The challenge for all these methods is to balance latency against quality. For on-demand traffic, low latency is almost irrelevant, so that the TCP transport protocol with packet retransmission can be used, as it is by Netflix and YouTube. But TCP is too inefficient for live streaming, because all packets have to be acknowledged by the receiver so that the sender can retransmit any that have been lost. This imposes unacceptable latency because of buffering between senders and receivers in the workflow, while scaling appallingly for live transmission, because the network becomes flooded with receipt acknowledgements, reducing the bandwidth efficiency. The buffering established between every sender and receiver in the workflow, in every router for example, also introduces enormous transmission delays.
For this reason, TCP-based protocols such as RTMP are being superseded for live video streaming. These mostly use some form of Automatic Request (ARC) for packet retransmission, aiming to make this more efficient and faster than TCP while achieving essentially the same goal of insulating the receiver against lost IP packets.
WebRTC stands out from the others by avoiding packet retransmission altogether and instead adopting the alternative redundant approach of Forward Error Correction (FEC), where extra data bits are added to enable packets that are lost or corrupted to be reconstructed at the receiving end. This requires additional data, adding to network bandwidth required and it can only cope with a degree of packet loss, with no scope for winding up error correction by increasing latency when network conditions deteriorate too greatly. WebRTC therefore depends on relatively reliable transmission and even then, at present, relies on H.264 Baseline encoding, which restricts content to 1080p HD quality and is not capable of transmitting 4K.
WebRTC was originally conceived largely for interactive applications including video conferencing but also collaboration in general, with speed gained by using simple APIs and direct browser-to-browser communication without any intermediary, in addition to avoiding packet retransmission.

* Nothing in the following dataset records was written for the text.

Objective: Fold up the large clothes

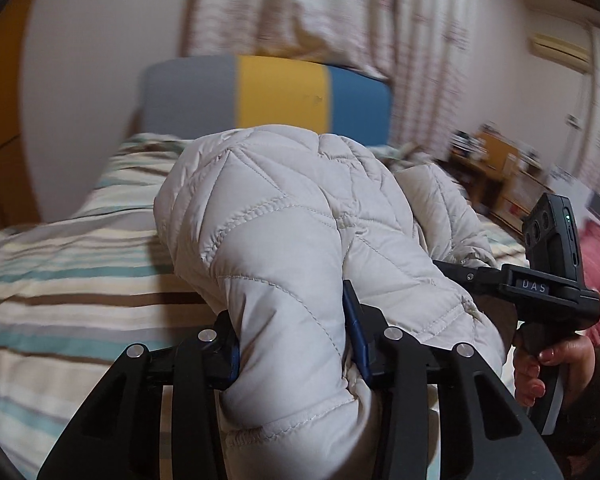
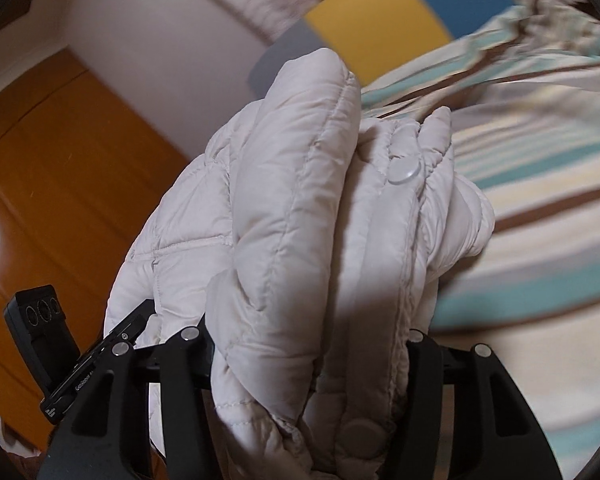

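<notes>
An off-white quilted puffer jacket is bunched up and lifted above a striped bed. My left gripper is shut on a thick fold of it, the blue pads pressing in on both sides. In the right wrist view the jacket shows a round snap button, and my right gripper is shut on another thick bundle of it. From the left wrist view, the right gripper reaches into the jacket from the right, held by a person's hand. The left gripper shows at the lower left of the right wrist view.
The bed cover has teal, brown and cream stripes. A grey, yellow and blue headboard stands at the far end, with patterned curtains behind. Orange wooden doors are on the left. Wooden shelves stand at the right.
</notes>
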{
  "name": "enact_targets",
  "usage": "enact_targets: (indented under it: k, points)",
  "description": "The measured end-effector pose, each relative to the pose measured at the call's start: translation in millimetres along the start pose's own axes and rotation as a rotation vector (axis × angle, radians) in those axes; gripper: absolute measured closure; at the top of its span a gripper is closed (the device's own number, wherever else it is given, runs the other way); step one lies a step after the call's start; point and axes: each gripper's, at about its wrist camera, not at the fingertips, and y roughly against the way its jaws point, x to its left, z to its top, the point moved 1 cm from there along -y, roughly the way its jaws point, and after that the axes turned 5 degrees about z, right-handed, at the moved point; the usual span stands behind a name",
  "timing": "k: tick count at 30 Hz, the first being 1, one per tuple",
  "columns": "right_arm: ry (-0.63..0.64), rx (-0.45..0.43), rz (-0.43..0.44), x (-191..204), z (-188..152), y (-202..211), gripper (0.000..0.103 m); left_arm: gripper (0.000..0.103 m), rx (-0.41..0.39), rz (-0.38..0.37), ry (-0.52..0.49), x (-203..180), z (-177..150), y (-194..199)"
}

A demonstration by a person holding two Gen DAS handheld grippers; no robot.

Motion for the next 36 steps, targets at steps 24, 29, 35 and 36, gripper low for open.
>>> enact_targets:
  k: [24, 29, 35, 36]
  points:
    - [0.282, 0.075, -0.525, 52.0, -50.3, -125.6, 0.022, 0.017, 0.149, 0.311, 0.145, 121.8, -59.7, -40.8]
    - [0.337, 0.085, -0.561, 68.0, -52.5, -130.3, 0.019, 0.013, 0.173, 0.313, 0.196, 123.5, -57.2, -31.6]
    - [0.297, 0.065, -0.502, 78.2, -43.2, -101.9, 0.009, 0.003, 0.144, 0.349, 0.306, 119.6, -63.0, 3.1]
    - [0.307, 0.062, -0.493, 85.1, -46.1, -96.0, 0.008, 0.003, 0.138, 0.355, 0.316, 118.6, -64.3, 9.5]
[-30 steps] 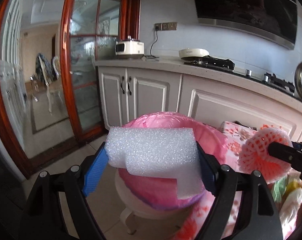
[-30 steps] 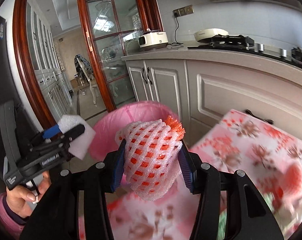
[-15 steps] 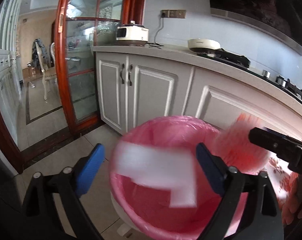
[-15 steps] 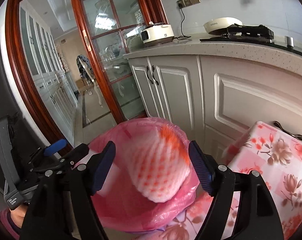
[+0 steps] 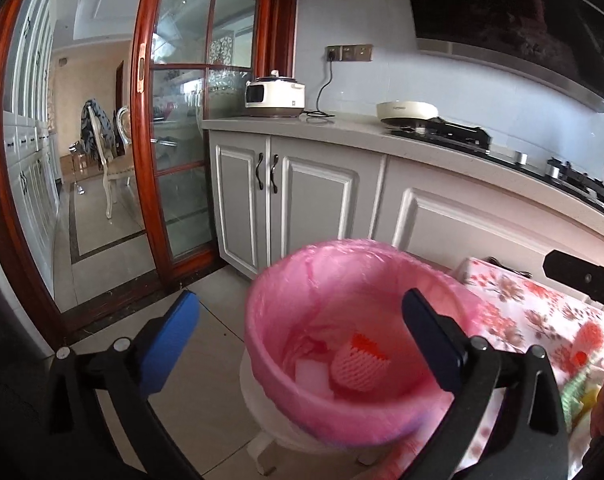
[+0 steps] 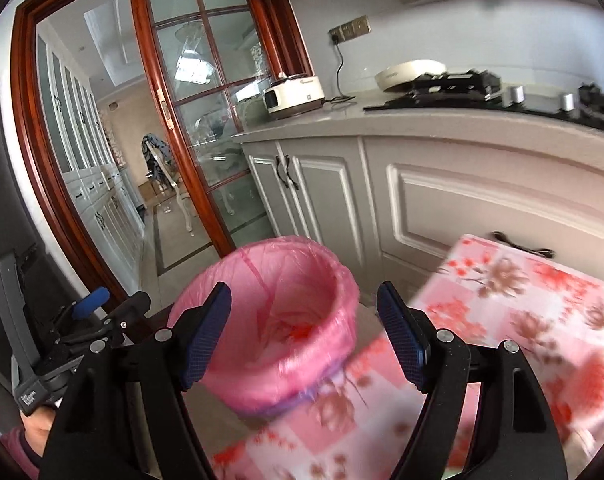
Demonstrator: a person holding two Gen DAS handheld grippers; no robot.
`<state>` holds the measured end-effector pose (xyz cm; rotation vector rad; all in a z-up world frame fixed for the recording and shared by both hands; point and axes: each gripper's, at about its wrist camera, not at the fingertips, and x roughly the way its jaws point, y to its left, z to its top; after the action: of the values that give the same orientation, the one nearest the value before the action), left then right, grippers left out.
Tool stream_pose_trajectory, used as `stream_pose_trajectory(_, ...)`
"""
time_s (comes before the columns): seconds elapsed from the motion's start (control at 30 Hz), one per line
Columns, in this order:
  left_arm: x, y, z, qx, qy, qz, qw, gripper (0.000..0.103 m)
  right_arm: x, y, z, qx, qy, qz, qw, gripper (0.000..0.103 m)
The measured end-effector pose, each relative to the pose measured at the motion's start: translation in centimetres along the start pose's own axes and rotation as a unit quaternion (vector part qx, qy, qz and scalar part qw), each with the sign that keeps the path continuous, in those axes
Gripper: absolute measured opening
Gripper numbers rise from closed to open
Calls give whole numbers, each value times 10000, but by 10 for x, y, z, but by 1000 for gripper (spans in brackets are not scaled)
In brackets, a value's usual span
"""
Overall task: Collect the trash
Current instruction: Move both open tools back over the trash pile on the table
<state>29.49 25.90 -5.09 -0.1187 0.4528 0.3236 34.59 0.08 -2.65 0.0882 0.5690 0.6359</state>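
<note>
Two spread grippers, left gripper (image 5: 300, 330), right gripper (image 6: 303, 338), angled down over pink-lined bin (image 5: 286, 280)

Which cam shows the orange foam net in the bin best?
Left wrist: it looks down into the pink-lined bin, where the foam net lies plainly beside a white foam piece. Right wrist sees the bin more from the side; only a blurred orange patch.
</note>
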Motion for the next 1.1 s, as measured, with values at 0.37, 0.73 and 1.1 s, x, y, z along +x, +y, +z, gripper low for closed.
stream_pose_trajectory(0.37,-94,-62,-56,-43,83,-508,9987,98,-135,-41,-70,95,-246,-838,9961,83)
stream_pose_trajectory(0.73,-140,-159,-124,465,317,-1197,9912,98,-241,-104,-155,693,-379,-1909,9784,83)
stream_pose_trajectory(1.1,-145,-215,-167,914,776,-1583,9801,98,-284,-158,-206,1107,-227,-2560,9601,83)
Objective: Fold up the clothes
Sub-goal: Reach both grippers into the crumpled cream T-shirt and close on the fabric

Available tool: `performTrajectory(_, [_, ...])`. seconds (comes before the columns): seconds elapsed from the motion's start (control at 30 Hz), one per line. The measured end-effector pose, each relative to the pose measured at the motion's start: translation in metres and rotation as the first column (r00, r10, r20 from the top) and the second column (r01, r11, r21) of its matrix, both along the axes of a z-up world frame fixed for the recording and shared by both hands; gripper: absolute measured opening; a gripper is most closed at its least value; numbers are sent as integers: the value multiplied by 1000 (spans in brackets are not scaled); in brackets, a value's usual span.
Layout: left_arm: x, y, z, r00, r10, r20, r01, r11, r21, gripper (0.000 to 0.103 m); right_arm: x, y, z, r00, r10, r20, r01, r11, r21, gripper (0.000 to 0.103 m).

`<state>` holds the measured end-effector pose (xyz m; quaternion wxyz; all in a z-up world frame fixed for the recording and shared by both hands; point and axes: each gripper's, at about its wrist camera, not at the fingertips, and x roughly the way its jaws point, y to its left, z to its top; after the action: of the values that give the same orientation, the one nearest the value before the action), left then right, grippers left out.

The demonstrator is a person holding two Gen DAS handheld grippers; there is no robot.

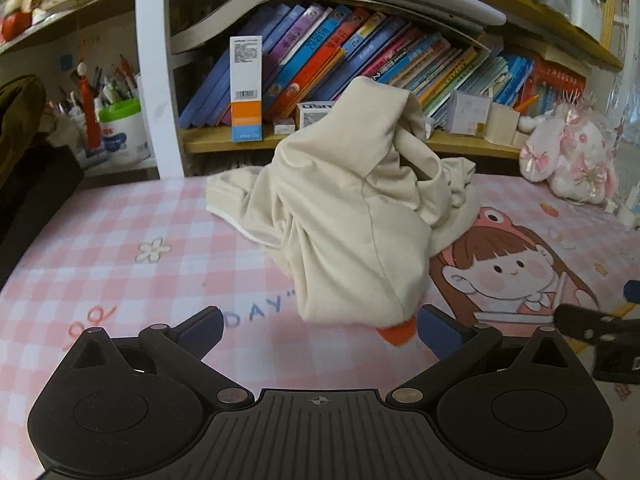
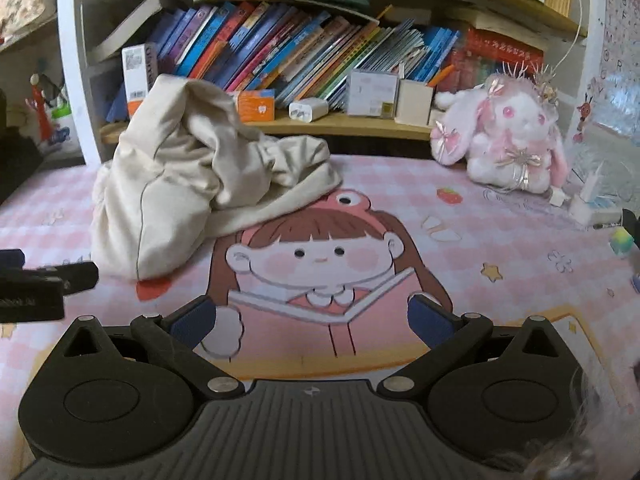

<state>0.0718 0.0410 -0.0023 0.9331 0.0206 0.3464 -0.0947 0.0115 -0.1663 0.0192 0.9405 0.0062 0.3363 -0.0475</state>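
Note:
A cream garment lies crumpled in a tall heap on the pink checked mat, with an orange patch peeking out at its near edge. My left gripper is open right in front of the heap, its blue pads on either side of the near hem, not touching it. In the right wrist view the same cream garment sits to the left. My right gripper is open over the cartoon girl print, apart from the cloth. The left gripper shows at that view's left edge.
A wooden shelf packed with leaning books runs along the back. A pink plush rabbit sits at the back right, beside a white charger. Pen cups stand at the far left. A small cube lies at the right edge.

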Motion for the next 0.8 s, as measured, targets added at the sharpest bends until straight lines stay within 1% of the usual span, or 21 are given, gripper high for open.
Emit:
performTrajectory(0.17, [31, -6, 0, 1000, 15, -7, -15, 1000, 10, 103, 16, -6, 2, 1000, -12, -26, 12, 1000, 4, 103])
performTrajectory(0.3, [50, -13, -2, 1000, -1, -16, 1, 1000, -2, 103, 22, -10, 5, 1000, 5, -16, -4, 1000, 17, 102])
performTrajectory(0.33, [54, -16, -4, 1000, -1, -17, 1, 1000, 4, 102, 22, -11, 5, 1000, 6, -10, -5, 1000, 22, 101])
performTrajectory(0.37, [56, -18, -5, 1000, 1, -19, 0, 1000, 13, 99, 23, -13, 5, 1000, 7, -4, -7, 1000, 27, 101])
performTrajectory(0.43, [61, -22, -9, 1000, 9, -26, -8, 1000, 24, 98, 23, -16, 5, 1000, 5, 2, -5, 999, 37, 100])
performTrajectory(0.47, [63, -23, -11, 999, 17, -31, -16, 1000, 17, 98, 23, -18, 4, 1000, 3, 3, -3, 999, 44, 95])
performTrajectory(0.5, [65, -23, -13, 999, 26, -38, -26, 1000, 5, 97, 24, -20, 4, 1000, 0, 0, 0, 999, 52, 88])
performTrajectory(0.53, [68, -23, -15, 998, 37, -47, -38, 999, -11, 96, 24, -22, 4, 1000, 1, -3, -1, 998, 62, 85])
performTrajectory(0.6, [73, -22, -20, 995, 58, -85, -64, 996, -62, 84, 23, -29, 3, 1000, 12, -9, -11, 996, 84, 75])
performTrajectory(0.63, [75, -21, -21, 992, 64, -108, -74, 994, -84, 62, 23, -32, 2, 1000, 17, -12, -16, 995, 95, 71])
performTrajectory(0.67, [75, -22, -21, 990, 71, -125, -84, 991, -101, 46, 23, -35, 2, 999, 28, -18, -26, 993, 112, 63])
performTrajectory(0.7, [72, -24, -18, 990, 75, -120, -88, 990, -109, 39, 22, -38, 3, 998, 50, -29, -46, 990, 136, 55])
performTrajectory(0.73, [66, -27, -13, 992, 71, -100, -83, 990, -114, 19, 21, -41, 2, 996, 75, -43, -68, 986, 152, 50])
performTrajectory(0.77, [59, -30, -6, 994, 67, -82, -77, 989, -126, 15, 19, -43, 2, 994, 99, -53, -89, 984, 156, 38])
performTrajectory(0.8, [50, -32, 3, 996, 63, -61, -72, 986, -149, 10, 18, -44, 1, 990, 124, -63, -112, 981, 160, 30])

It achieves sub-second latency in many situations but at the cost of video quality and resilience against varying network conditions.
Initially, other low latency protocols such as CMAF LLC and HLS LLC were positioned for interactive applications such as webinars and indeed gambling, but now WebRTC has risen to the top for in-sports betting, because it does truly trade quality for low latency. When the video is subservient to the application, 1080p is good enough and the occasional buffering or glitches can be tolerated.
Now some sports broadcasters and betting sites are trialing WebRTC, so we can expect the first deployments during 2020. Among those believed to be looking at WebRTC are DAZN and Disney’s ESPN+.
We are also seeing partnerships between streamers and web betting firms, with BetMGM, the online sports betting app, having formed a content partnership with DAZN to provide gambling content around the latter’s broadcast of the recent heavyweight boxing rematch between Andy Ruiz Junior and Anthony Joshua. Live betting lines supplied by BetMGM were integrated into DAZN’s broadcast throughout the night of the fight. Again, we can expect more such collaborations net year.